Assignment » Please output each line of the data exactly as it appears.

○ ○ ○ ○ ○

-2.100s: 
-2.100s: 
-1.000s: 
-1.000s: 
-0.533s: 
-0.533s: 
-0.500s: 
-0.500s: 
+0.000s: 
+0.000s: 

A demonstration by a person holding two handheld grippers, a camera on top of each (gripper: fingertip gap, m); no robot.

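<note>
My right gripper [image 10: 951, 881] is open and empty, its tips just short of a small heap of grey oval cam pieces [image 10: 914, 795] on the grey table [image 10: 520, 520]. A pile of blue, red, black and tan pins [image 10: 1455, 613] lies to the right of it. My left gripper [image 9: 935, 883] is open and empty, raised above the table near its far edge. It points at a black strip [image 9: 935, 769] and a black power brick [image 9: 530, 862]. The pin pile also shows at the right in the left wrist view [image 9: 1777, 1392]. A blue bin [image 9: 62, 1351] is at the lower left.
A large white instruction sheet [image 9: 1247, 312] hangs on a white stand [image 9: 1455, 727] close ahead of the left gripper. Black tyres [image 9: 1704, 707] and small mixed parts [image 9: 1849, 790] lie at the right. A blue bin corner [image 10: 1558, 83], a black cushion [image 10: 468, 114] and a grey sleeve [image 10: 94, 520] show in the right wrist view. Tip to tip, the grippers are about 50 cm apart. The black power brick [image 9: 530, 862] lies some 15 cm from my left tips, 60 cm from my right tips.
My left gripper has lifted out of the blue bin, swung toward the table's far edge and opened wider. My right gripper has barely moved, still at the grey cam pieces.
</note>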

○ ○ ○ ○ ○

Solved problem »
-2.100s: 
-2.100s: 
-1.000s: 
-1.000s: 
-0.533s: 
-0.533s: 
-0.500s: 
-0.500s: 
+0.000s: 
+0.000s: 

A demonstration by a person holding two handheld grippers, a camera on top of each (gripper: fingertip gap, m); no robot.

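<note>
My right gripper [image 10: 951, 881] is open and empty, its tips just short of a small heap of grey oval cam pieces [image 10: 914, 795] on the grey table [image 10: 520, 520]. A pile of blue, red, black and tan pins [image 10: 1455, 613] lies to the right of it. My left gripper [image 9: 935, 883] is open and empty, raised above the table near its far edge. It points at a black strip [image 9: 935, 769] and a black power brick [image 9: 530, 862]. The pin pile also shows at the right in the left wrist view [image 9: 1777, 1392]. A blue bin [image 9: 62, 1351] is at the lower left.
A large white instruction sheet [image 9: 1247, 312] hangs on a white stand [image 9: 1455, 727] close ahead of the left gripper. Black tyres [image 9: 1704, 707] and small mixed parts [image 9: 1849, 790] lie at the right. A blue bin corner [image 10: 1558, 83], a black cushion [image 10: 468, 114] and a grey sleeve [image 10: 94, 520] show in the right wrist view. Tip to tip, the grippers are about 50 cm apart. The black power brick [image 9: 530, 862] lies some 15 cm from my left tips, 60 cm from my right tips.
My left gripper has lifted out of the blue bin, swung toward the table's far edge and opened wider. My right gripper has barely moved, still at the grey cam pieces.
</note>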

The exercise is done, with nothing left to add.